> **Stored records**:
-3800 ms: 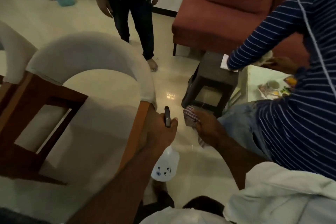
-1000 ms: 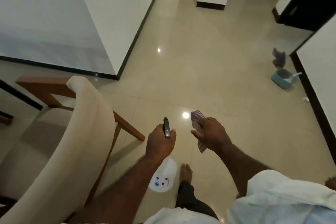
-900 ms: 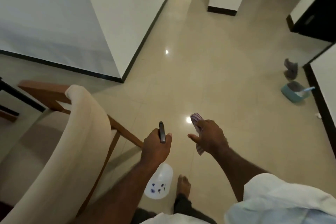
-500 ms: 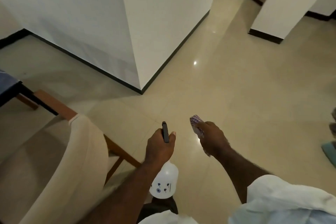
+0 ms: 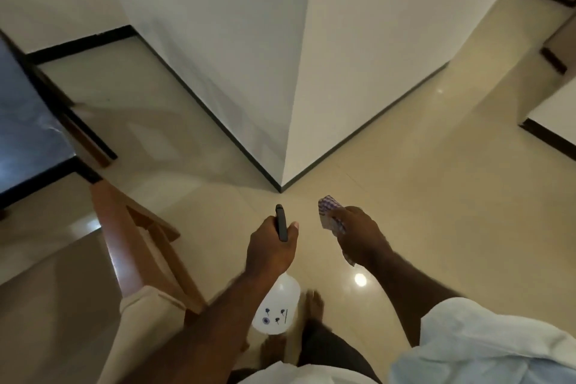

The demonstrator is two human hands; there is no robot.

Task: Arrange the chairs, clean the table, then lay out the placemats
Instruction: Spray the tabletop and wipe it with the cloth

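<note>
My left hand (image 5: 270, 251) grips the black trigger head of a white spray bottle (image 5: 276, 309) that hangs below it over the floor. My right hand (image 5: 358, 235) holds a checked cloth (image 5: 330, 215), bunched in its fingers. A chair (image 5: 131, 262) with a wooden frame and cream upholstery stands at my lower left, close to my left arm. The dark glossy table (image 5: 28, 134) shows at the far left edge, its corner just beyond the chair.
A white wall corner (image 5: 286, 103) with a black skirting juts toward me straight ahead. Beige tiled floor (image 5: 436, 196) opens to the right. More wall ends stand at the right edge. My bare feet show below the bottle.
The view has swung left: the wall corner now stands straight ahead and the dark table has come into sight. The chair has slid lower left. Both hands keep their holds.
</note>
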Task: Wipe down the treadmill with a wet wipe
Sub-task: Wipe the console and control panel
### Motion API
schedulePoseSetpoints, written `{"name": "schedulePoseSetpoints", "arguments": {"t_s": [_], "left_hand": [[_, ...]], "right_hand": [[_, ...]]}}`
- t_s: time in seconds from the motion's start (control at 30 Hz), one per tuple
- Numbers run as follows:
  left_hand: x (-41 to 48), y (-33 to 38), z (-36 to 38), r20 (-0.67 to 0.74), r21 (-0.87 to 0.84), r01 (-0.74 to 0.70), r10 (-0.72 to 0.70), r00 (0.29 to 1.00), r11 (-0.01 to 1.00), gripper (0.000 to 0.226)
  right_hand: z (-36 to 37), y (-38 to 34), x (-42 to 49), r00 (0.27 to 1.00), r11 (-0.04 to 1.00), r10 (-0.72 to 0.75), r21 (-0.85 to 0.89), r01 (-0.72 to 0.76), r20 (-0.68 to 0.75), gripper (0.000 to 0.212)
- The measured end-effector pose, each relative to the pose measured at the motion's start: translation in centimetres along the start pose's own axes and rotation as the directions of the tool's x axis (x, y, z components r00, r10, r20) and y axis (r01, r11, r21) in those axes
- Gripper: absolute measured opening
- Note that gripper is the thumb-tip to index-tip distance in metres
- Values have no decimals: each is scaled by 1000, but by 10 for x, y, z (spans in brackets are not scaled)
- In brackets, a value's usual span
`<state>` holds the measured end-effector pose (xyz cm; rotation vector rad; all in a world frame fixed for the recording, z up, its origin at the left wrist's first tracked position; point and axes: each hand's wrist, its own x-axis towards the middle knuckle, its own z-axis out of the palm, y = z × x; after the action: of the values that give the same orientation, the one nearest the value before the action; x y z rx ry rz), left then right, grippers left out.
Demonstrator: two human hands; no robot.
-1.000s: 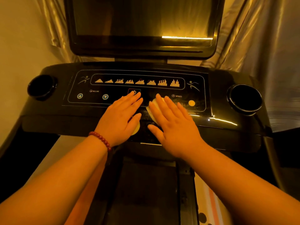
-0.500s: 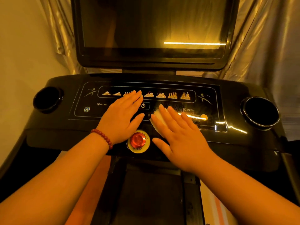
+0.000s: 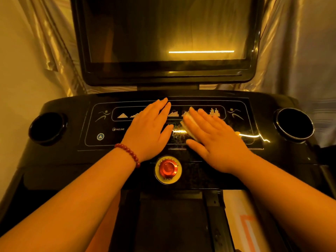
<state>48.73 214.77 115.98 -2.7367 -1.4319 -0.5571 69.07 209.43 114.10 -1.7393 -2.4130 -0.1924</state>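
Most of the wet wipe [image 3: 189, 124] was hidden under the right hand [image 3: 216, 140]; only a pale folded edge showed beside the index finger, pressed flat on the treadmill console [image 3: 60, 160] right of its centre. The right fingers lay nearly together, flat over the wipe, thumb out to the side. The left hand [image 3: 149, 131] lay palm down just beside it, fingers pressed together, reaching the far edge of the printed panel, holding nothing. Between them the two hands covered several of the program icons and the right-hand labels; the wet glare there was hard to read. One red emergency stop button [image 3: 168, 168] sat at the near edge, clear of both wrists. Two cup holders, one at the left end [image 3: 47, 127] and one at the right end [image 3: 293, 122]. One dark screen [image 3: 163, 33] stood behind, top cut off. One red bead bracelet [image 3: 129, 153] circled the left wrist.
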Motion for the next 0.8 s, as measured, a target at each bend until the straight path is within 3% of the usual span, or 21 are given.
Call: {"name": "schedulePoseSetpoints", "arguments": {"t_s": [0.13,0.33,0.57,0.7,0.8], "left_hand": [[6,1,4,33,30,-28,27,999,999,60],[7,-2,6,36,32,-30,29,999,999,58],[6,-2,5,52,55,-37,34,998,998,59],[7,-2,6,48,38,-34,32,998,999,59],[7,-1,5,43,31,-38,37,998,999,58]], "right_hand": [[-13,11,29,990,990,138,3,-138,-3,70],[0,-5,-7,998,998,-59,-9,59,19,70],[-21,27,42,978,978,207,34,-208,13,70],[-6,1,18,1000,1000,-1,15,1,4,69],[-10,17,12,1000,999,-12,38,12,15,67]]}}
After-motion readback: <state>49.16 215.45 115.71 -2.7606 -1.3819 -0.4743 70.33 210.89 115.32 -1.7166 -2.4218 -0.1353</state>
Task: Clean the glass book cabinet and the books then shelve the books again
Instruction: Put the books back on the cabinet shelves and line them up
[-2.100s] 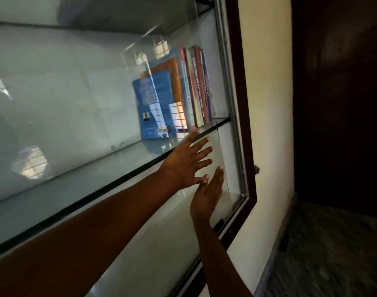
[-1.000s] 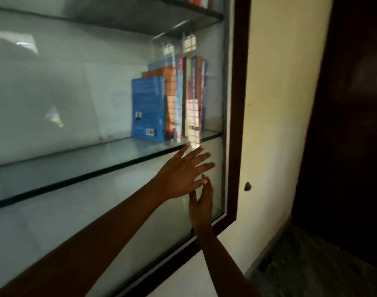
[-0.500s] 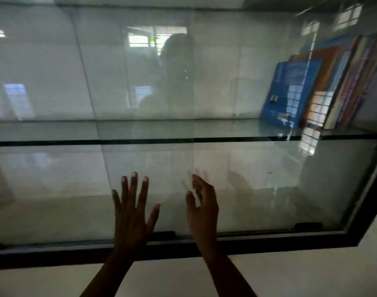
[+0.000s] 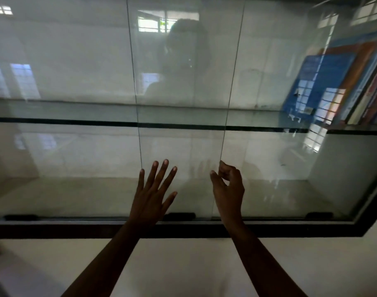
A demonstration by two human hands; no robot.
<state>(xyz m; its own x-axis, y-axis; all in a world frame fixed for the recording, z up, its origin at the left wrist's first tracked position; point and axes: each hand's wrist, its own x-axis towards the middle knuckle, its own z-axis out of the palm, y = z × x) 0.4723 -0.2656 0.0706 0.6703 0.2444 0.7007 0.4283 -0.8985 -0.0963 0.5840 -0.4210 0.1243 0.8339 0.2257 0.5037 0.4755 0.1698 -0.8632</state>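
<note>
I face the glass book cabinet, whose dark frame [image 4: 183, 230] runs along the bottom. My left hand [image 4: 153, 194] lies flat on the sliding glass pane [image 4: 179, 146] with its fingers spread. My right hand [image 4: 227, 189] has its fingers curled at that pane's vertical edge [image 4: 223, 144], hooking it between thumb and fingertips. Several books [image 4: 318, 86], a blue one in front, lean at the far right of the glass shelf [image 4: 97, 122] behind the glass. The lower compartment behind my hands holds nothing.
Black stops [image 4: 179, 215] sit in the bottom track of the doors. A second pane edge [image 4: 138, 136] runs vertically left of my left hand. A pale wall [image 4: 183, 264] lies below the cabinet. Window reflections cover the glass.
Both hands have travelled from the right end by the books to the cabinet's middle, and my view has swung square to the glass. My right hand's fingers have curled onto the pane edge.
</note>
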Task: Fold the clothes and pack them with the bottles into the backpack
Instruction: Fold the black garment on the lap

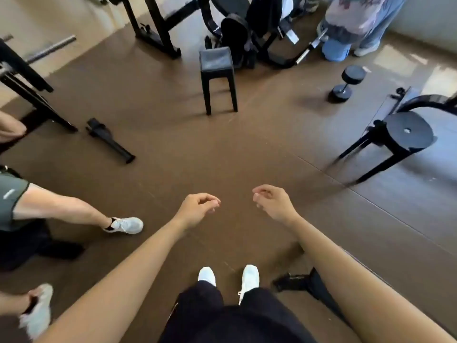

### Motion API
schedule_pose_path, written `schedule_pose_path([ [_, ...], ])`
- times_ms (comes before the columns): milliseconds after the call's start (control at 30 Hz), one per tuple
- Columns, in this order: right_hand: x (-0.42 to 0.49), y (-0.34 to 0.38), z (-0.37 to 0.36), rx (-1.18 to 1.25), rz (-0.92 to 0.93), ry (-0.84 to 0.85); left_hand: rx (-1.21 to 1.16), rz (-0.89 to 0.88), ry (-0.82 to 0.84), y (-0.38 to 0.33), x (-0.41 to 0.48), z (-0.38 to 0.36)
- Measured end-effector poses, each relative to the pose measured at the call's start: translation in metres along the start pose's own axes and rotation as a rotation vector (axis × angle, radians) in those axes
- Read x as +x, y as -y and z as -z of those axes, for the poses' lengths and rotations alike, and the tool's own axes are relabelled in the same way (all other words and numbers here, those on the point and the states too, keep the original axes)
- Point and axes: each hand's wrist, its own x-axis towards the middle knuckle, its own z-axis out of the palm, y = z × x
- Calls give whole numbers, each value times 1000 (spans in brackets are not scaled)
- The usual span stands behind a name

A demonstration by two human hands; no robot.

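Note:
I stand on a brown floor with both arms stretched forward. My left hand hangs with loosely curled fingers and holds nothing. My right hand does the same, about a hand's width to its right. A black backpack sits far ahead on the floor behind a square black stool, leaning against gym equipment. Dark and white clothing hangs on the equipment beside it. I see no bottles clearly.
A round black stool stands at the right, a dumbbell beyond it. Black machine frames stand at the back and left. A black bar piece lies on the floor. Other people's legs are at left, another person at the back right.

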Motion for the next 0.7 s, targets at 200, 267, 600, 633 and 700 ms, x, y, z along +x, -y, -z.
schedule_pose_path([
  [200,26,-12,18,15,-119,-43,-1,117,3,10,22,-22],
  [267,45,-7,23,-13,-129,-55,-7,143,-2,9,43,-18],
  [600,166,62,35,-60,-191,-86,-66,85,4,-64,184,39],
  [633,177,69,39,-56,-182,-80,-49,76,21,-73,200,45],
  [700,198,82,47,-39,-181,-84,-15,76,50,-90,232,58],
])
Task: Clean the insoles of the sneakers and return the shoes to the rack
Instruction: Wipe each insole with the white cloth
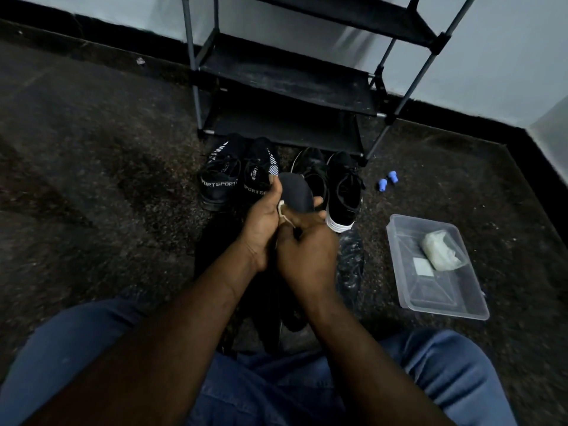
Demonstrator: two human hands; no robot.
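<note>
A dark insole (296, 192) is held up in front of me, gripped at its left edge by my left hand (261, 222). My right hand (307, 256) is closed on a small whitish wipe (284, 213) pressed against the insole's lower part. Behind them on the floor stand two pairs of black sneakers: a pair with "SPORT" lettering (222, 176) on the left and a pair with white soles (345, 192) on the right. The black shoe rack (285, 75) stands against the wall beyond, with its visible shelves bare.
A clear plastic tray (436, 299) holding a white packet and a small white square lies on the dark carpet to my right. Two small blue objects (387, 179) lie near the rack's right leg. Dark items and crinkled plastic (350, 262) lie under my hands.
</note>
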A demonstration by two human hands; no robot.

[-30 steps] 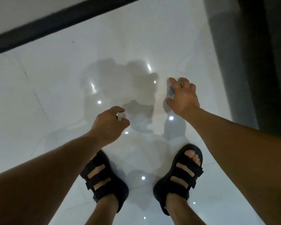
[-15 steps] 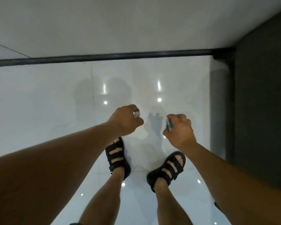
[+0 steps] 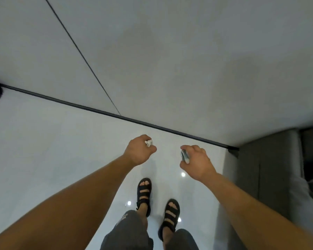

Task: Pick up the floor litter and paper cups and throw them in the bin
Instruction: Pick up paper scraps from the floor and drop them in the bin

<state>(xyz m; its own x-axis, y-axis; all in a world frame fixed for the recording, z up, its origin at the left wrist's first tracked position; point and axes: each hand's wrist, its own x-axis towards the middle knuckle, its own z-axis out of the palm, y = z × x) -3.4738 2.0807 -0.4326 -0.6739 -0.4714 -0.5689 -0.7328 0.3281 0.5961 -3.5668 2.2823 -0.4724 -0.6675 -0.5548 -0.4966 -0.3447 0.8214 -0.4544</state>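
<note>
Over the glossy white tiled floor [image 3: 61,150], the person had straightened up from the crouch of a second earlier. The floor now lay farther below, the pale grey wall [image 3: 170,51] filled the upper view, and the black strapped sandals [image 3: 144,192] stood one ahead of the other, as in a step. The left grip [image 3: 139,150] was still clenched round a small crumpled white paper scrap [image 3: 149,143], and the right grip [image 3: 197,161] still pinched a flattened grey-blue wrapper [image 3: 185,156] between thumb and fingers. Both pieces were off the floor, held near each other but apart. That suggested these two were picked up and the carry to the bin had begun, though no bin or paper cup showed.
</note>
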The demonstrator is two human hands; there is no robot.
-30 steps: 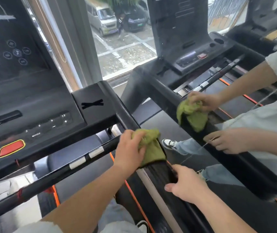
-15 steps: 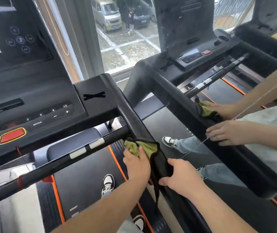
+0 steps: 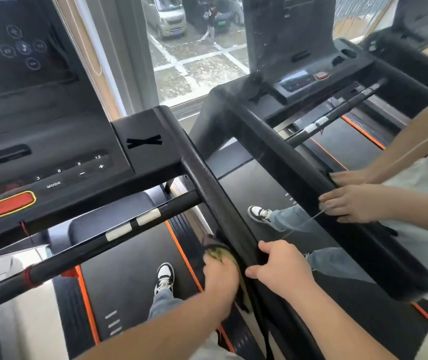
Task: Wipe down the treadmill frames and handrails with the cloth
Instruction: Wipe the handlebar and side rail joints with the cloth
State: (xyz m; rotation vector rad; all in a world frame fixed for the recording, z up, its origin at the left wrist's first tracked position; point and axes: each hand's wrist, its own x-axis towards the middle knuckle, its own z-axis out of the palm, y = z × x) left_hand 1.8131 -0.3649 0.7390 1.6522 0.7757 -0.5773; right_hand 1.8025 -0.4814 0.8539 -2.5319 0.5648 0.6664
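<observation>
cloth [image 3: 215, 253] squeezed in left hand [image 3: 220, 275] against handrail [image 3: 223, 203], right hand [image 3: 284, 268] curled over top; might drop onto belt [image 3: 129, 268] if held too loose.

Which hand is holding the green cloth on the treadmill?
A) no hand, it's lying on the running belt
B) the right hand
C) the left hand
C: the left hand holds the crumpled green cloth against the side of the black padded handrail, while the right hand grips the rail bare, with no cloth in its fingers.
</observation>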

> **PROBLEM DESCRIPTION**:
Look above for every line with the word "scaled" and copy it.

> **TASK ANSWER**:
- Values have no decimals: each is scaled by 1000, but by 10 for x, y, z (spans in brackets are not scaled)
- Calls give whole numbers, each value times 1000 (spans in brackets are not scaled)

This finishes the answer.